No.101 3点 四神金赤館銀青館不可能殺人
倉阪鬼一郎
(2010/02/05 14:31登録)
作者の情報としては本屋の平積みで時代小説家であることしか知りませんでしたが、調べてみるとバカミスでは有名なようです。しかも本作品のような変なミステリを書いているとは驚きです。

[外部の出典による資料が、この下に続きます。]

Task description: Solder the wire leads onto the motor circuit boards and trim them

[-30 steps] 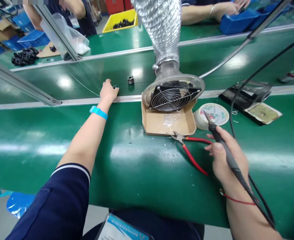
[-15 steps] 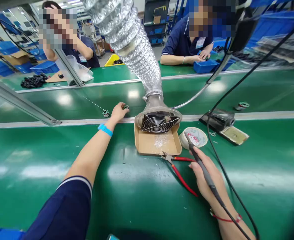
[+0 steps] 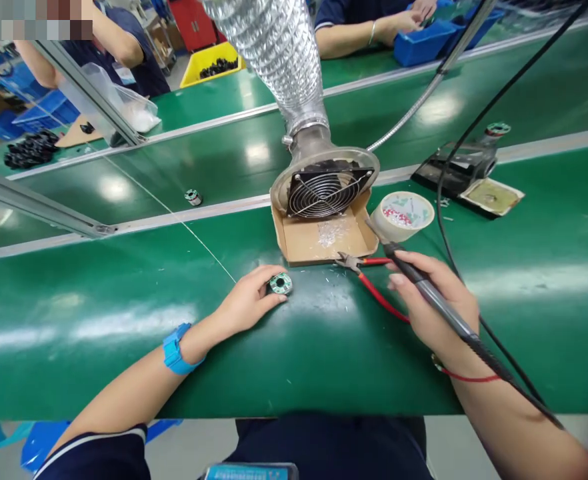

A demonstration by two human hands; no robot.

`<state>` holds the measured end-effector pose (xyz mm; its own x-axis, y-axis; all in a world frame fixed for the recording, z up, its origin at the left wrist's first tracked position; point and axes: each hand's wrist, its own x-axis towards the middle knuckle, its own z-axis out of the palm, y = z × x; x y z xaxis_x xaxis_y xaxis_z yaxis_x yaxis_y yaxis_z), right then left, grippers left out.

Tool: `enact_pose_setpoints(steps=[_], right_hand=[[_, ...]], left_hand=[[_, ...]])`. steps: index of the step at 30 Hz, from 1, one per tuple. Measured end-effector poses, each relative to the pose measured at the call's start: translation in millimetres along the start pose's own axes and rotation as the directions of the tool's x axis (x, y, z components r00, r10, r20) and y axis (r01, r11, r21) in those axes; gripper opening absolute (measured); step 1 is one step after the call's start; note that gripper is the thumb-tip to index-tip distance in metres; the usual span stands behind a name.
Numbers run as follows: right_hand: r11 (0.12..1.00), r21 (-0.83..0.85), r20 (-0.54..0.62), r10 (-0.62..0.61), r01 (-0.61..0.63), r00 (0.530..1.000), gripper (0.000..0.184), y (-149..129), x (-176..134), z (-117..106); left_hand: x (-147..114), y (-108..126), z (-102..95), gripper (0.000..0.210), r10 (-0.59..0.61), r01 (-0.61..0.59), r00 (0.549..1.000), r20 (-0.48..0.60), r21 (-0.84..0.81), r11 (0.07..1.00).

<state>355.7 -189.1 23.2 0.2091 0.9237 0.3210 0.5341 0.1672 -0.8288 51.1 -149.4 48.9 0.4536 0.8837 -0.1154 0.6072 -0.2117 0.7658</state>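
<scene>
My left hand (image 3: 244, 303) grips a small round motor-like part with a green circuit board on top (image 3: 287, 283), fingers and thumb around its sides, low over the bench. A blue wristband (image 3: 179, 349) is on that arm. In my right hand (image 3: 437, 313) is a soldering iron (image 3: 424, 285), its tip pointing up and left beside the tape roll (image 3: 408, 227). Red-handled cutting pliers (image 3: 380, 297) lie just left of that hand, jaws against the cardboard tray (image 3: 299, 255). Another such round part (image 3: 193, 197) stands beyond the metal rail.
A fume extractor with a fan grille (image 3: 324, 193) hangs over the tray. At the right are a soldering iron stand (image 3: 454, 167) and another round part (image 3: 497, 129). The iron's cable crosses the right side. A thin white cord (image 3: 174, 217) runs toward my left hand. Two people sit opposite.
My left hand has brought the round part from beyond the rail back over the near bench. The view has tilted down. My right hand keeps hold of the soldering iron near the tape roll.
</scene>
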Motion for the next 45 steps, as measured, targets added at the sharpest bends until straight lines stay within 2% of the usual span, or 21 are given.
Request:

本書は金赤館、銀青館や奇妙な登場人物など舞台設定はよくできていて、それなりに雰囲気を出そうとしているところは好印象です。が、プロットなり、文章・文体なり、もうすこし読者をひきつけてくれるものがないと、たとえ驚愕の仕掛けや多数の伏線があってもマニア以外には空回りに終わってしまうでしょう。その程度の作品だと思います。まあバカミスですから、特定読者にだけわかってもらえればいいのかもしれませんね。
私もこういった作品がそれほど嫌いではありませんが(むしろ好きかも)、一般読者に対することを前提とすれば採点はこの程度が妥当でしょう。
それにしても、最後に明かされた仕掛けには疲れましたね(作者も読者も)。